763. Das Fräulein von Boineburg
Viele Sagen gehen im Volksmunde von der Boineburg in Hessen und ihren Bewohnerinnen. Es waren der Schwestern drei, und da träumte der jüngsten, daß es in Gottes Rat beschlossei, eine von ihnen werde vom Wetter erschlagen werden. Als sie nun morgens ihren Schwestern diesen Traum erzählt hatte und mittags ein schweres Gewitter aufstieg, so sprach die älteste: Mir ist sicher der Tod bestimmt, ließ sich einen Stuhl hinaustragen und saß harrend im Wetter – aber sie blieb unversehrt. Am zweiten Tage, da wieder ein Gewitter drohend aufzog, tat die zweite Schwester das gleiche, allein ihr widerfuhr wie der ältesten. Nun sprach die dritte: Ich bin es, die Gott rufen wird! und machte sich in gleicher Weise bereit, beichtete und stiftete zu ihrem Gedächtnis eine Spende, setzte sich auf den Stuhl, und alsbald fuhr ein Blitz herab und tötete sie.
Andere erzählen ganz anders. Eine tausendjährige Eiche stand im Hofe der Boineburg. Unter ihr lag an einem heißen Sommertage die einzige Tochter des Ritters und war eingeschlummert. Ein rasches Wetter zog heran, und vom Donner und strömenden Regen erwacht das Fräulein, fährt auf und eilt nach dem Hause. Indem so fährt ein Wetterstrahl in die Eiche und wirft auch das Fräulein leblos zu Boden. Aber es gelingt, die bloß Ohnmächtige wieder in das Leben zurückzurufen, und der erfreute Vater stiftet dankbar eine Armenspende. An jedem Gründonnerstage mußte der Kaplan vor dem zerspaltenen Baum eine Gedächtnisrede halten, und Korn und Fleisch ward an die Armen von vierundzwanzig Dörfern ausgeteilt. Das Fräulein nahm den Nonnenschleier. Die Spende besteht noch immer, obschon die Burg längst in Trümmern liegt; die Rede hält der Pfarrer zu Datterode.

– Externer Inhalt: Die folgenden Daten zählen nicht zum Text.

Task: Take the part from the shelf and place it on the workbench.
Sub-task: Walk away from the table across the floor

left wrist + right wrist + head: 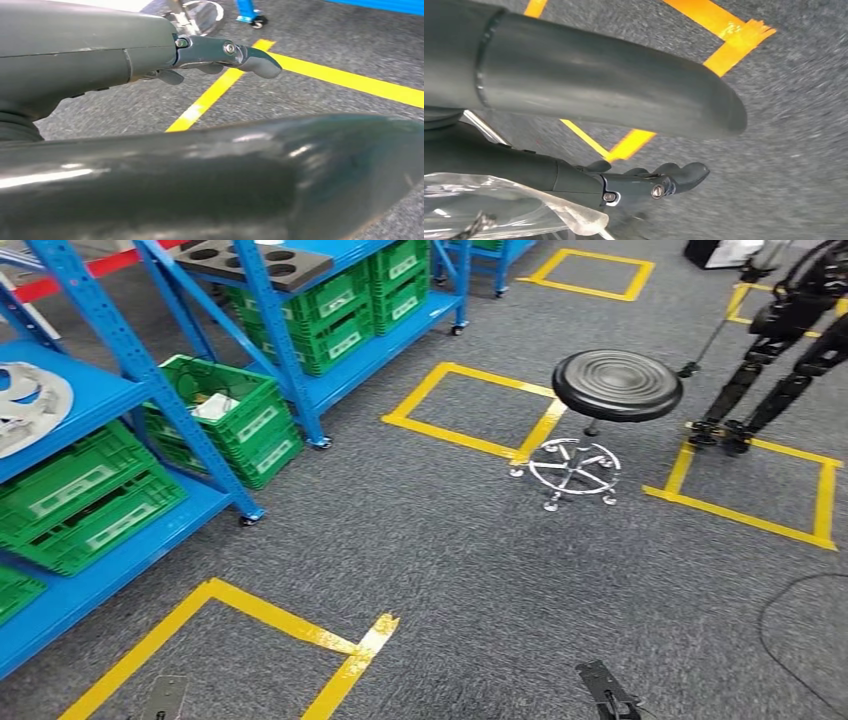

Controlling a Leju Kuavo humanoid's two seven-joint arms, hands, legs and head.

Einst lag am Gründonnerstag noch hoher Schnee, und der vierspännige Wagen mit den Liebesgaben konnte den steilen Burgweg nicht hinan; der Wagenführer wollte daher umlenken. Da erschien aber plötzlich auf dem Wagen eine weiße Jungfrau mit schönem, aber ernstem und drohendem Antlitz und bedeutete dem Fuhrmann, hinaufzufahren. Der wendete erschrocken sich wieder zum Weg, und siehe, mit Leichtigkeit zogen die Rosse jetzt den schweren Wagen, und droben verschwand die Jungfrau lächelnden Blickes. Alles Volk, das den Wagen umwimmelte, hatte sie gesehen.
Als das Hessenland in ein Königreich Westfalen umgewandelt war, wollte die französische Behörde nichts von dieser altherkömmlichen Spende wissen, sondern sie mit andern Einkünften unter dem üblichen lügenhaften Vorwand der Ersparnis selbst schlucken – ein nicht bloß bei Franzosen geübter schlechter Finanzkniff –, und wirklich unterblieb im Jahre 1808 Spende und Rede. Aber da ist dem Könige von Westfalen ein schreckliches Gesicht erschienen, und seine Finanzer haben die Spende wieder herausrücken und das Vermächtnis auf Schloß Boineburg erfüllen müssen.
Noch ruhen im Bergesschoße der Boineburg viele Schätze, und die Jungfrau hütet dieselben; auch sie breitet ein weißes Tuch mit Knotten aus und macht einzelne glücklich. Es soll im Dreißigjährigen Kriege aus Eschwege, Sandra und andern Nachbarstädten viel Geld und Gut hinauf auf die Burg geflüchtet worden sein.
Die Jungfrau der Boineburg erscheint auch als weiße Reiterin. Sie reitet auf des Berges Hochebene hin bis zu einer Stelle, wo eine weiße Lilie mit purpurnem Kelche blüht, die sie dann bricht, und eilend zurückreitet. Begegnet ihr einer, der reinen Herzens und Wandels ist, und ruft sie an: Gib mir die Blume! – der kann großes Glück erlangen, noch aber soll das keinem widerfahren sein, weil die Menschen nicht mehr reinen Herzens und Wandels sind.